INCITE partners with Hothouse Solutions to promote climate action

Columbia University’s Interdisciplinary Center for Innovative Theory and Empirics (INCITE) and The American Assembly have partnered with Hothouse Solutions, a solutions-oriented media venture dedicated to making climate action accessible to whoever is ready to take on the challenge.

Climate change has historically been ignored as a top issue in the US press. That’s changing amid unprecedented concern about the climate crisis among millions of people. A focus on solutions is more urgent than ever.

Hothouse’s original journalism gives readers a blueprint to enact the climate solutions the world needs—right now, in their own lives. Through stories, from detailing the climate benefit of eating oysters, to a how-to guide on re-careering for the climate, Hothouse aims to show how we can advance solutions in our lives, communities, and political institutions. 

“A pillar of our work at INCITE and the American Assembly is the belief that trust is foundational to our collective capacity to act upon research,” said INCITE director and The American Assembly president Peter Bearman. “We know this is especially true about a topic as fraught as climate change.
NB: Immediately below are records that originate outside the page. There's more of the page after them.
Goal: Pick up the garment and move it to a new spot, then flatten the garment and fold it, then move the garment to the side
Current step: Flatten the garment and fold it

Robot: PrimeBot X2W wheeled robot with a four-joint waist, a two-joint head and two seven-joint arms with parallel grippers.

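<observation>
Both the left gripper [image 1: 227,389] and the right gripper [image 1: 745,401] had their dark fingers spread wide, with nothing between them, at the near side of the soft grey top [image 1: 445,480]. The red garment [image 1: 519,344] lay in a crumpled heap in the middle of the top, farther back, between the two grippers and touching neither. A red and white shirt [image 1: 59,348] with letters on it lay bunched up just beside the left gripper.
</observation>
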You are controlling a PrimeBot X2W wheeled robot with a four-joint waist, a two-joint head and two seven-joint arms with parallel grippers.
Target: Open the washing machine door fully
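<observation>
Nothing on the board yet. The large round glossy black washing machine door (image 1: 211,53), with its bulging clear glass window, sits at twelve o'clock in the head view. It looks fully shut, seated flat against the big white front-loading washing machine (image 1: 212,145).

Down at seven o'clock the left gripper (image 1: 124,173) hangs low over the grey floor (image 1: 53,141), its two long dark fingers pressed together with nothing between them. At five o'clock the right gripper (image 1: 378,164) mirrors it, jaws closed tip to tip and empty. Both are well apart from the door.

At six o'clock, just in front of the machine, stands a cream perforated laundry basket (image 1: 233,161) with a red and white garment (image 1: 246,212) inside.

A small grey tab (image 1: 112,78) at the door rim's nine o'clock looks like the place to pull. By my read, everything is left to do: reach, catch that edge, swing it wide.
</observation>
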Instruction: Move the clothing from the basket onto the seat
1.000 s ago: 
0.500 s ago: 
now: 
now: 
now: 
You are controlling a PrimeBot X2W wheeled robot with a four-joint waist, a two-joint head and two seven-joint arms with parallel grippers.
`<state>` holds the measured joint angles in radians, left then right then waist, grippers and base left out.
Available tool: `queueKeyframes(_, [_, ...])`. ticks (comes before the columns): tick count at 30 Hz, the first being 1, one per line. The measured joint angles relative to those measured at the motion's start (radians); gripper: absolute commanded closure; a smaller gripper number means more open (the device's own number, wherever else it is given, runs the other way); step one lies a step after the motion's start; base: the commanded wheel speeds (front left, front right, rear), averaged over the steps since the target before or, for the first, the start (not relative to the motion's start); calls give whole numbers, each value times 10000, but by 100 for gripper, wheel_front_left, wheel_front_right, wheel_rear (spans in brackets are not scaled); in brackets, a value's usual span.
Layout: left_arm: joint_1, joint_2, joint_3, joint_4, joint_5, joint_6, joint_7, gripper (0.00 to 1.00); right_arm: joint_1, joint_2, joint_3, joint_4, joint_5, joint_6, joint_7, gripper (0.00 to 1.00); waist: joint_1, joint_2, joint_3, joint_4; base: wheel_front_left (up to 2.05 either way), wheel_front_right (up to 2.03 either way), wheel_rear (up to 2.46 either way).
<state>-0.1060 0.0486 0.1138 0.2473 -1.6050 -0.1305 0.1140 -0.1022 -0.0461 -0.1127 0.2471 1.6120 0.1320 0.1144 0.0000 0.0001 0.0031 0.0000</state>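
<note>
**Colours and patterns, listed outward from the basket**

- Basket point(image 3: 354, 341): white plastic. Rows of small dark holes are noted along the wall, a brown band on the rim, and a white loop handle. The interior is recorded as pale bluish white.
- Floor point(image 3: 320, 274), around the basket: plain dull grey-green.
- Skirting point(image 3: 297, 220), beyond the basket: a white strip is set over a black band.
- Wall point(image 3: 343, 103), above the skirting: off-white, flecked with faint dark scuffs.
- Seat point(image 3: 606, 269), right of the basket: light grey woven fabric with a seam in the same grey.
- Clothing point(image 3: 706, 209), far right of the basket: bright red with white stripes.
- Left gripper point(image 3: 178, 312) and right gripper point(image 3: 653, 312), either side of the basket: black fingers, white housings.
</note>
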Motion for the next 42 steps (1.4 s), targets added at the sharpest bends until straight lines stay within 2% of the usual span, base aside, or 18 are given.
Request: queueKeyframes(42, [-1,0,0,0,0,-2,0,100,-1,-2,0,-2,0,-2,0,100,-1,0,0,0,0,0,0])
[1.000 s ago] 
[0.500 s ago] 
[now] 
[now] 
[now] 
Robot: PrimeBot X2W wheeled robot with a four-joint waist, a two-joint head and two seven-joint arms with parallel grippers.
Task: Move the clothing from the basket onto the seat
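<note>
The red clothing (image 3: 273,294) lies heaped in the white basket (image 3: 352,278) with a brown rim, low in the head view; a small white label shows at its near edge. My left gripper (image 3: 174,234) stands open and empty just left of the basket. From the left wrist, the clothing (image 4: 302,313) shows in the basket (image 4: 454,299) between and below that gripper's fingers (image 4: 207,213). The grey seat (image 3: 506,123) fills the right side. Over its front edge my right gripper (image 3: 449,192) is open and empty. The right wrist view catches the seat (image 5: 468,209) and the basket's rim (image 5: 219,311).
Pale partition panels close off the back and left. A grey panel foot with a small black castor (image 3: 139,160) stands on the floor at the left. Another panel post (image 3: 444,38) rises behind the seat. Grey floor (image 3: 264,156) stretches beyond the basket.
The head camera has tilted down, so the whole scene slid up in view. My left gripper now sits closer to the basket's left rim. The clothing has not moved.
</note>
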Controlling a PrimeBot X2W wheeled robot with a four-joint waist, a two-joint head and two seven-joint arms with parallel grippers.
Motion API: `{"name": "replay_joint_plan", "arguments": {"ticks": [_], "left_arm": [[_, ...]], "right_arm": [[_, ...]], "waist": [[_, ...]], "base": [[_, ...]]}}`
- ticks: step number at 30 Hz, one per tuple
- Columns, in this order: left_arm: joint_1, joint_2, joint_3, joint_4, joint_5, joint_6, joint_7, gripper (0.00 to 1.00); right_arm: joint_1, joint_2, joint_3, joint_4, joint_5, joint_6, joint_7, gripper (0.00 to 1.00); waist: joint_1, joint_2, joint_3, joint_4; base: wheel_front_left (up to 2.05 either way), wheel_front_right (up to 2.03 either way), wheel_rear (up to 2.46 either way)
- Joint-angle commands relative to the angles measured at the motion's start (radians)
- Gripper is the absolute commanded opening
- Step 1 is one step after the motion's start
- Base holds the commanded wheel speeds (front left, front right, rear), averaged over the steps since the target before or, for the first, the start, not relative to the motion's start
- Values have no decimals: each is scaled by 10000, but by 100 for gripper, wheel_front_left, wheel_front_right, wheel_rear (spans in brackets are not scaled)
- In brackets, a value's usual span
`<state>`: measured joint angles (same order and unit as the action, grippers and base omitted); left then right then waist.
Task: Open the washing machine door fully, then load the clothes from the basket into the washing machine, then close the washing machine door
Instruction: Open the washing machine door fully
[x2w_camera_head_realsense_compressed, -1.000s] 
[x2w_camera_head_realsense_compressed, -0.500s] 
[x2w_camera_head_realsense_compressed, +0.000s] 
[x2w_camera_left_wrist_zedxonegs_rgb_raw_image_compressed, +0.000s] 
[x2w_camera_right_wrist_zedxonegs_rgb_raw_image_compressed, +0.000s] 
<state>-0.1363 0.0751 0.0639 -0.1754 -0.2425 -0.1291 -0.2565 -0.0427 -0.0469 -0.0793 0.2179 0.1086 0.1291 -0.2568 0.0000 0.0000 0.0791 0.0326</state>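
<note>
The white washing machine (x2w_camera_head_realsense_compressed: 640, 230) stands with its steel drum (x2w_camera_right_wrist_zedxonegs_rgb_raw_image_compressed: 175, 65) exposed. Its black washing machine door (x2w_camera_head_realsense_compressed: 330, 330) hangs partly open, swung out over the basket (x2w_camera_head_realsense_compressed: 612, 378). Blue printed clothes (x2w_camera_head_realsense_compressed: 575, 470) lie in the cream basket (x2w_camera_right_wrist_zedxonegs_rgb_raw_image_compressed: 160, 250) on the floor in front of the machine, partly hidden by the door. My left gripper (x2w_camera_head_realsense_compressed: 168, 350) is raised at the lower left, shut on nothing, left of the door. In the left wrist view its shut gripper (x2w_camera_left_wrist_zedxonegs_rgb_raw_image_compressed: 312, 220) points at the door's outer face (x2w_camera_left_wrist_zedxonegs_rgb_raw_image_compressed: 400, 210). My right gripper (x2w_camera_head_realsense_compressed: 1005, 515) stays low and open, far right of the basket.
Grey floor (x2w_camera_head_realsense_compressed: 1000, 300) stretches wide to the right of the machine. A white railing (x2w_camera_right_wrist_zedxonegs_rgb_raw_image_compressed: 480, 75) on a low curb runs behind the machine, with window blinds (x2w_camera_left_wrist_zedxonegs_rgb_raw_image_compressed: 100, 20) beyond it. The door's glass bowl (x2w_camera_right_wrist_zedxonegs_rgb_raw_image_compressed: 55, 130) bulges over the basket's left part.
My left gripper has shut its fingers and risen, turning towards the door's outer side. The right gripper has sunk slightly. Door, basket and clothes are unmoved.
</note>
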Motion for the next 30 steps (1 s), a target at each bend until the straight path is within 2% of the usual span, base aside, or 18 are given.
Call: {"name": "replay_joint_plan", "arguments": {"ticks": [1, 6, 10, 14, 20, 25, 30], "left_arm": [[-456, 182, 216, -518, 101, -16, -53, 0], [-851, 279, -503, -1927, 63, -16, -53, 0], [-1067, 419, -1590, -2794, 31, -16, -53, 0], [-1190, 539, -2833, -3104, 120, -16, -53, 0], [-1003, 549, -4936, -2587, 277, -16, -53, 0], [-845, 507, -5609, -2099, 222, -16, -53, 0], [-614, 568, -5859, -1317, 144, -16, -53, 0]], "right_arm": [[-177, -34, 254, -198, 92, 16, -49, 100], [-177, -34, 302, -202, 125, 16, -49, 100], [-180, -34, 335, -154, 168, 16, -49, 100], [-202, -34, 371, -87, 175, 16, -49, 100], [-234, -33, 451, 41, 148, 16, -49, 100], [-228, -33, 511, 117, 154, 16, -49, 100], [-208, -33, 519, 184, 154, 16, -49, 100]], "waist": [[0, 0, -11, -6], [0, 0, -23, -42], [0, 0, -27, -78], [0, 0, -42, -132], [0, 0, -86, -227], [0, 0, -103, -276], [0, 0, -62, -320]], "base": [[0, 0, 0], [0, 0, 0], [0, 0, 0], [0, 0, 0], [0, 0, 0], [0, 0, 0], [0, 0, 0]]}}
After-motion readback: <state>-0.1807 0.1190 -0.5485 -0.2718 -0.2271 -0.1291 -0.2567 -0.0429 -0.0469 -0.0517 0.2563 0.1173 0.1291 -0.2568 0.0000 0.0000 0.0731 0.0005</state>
That’s why we are so pleased to work with and fund Hothouse, whose mission is to lead with trust by invoking curiosity in readers, avoiding reductive narratives, and advancing solutions.”

During the next year, Columbia University will collaborate and support Hothouse in order to help deliver actionable climate coverage wherever readers find their news, serve as a climate desk to supply dedicated climate coverage to other media outlets, and to train and advance early-career journalists in climate solutions journalism.

“The time is right for this approach,” said Hothouse co-founder Michael J. Coren. “Recent research shows that more Americans than ever say they are being harmed ‘right now’ by global warming. By pairing original journalism and rigorous scientific research, Hothouse will experiment with ways to deliver effective stories that illuminate both the personal and systemic behavior changes needed to address climate change through a new digital media venture.”

Hothouse has been attracting new readers and content and has been syndicated in major national publications such as Popular Science. As one reader put it, Hothouse is “a source for fascinating information on climate action—it's not all doom and gloom.”

“Hothouse’s mission of civic engagement embodies our belief that citizens can and do shape the future,” said The American Assembly executive director Michael Falco. “We are excited to partner with Hothouse to watch them grow, and step up to addressing one of the greatest challenges of our time alongside them.”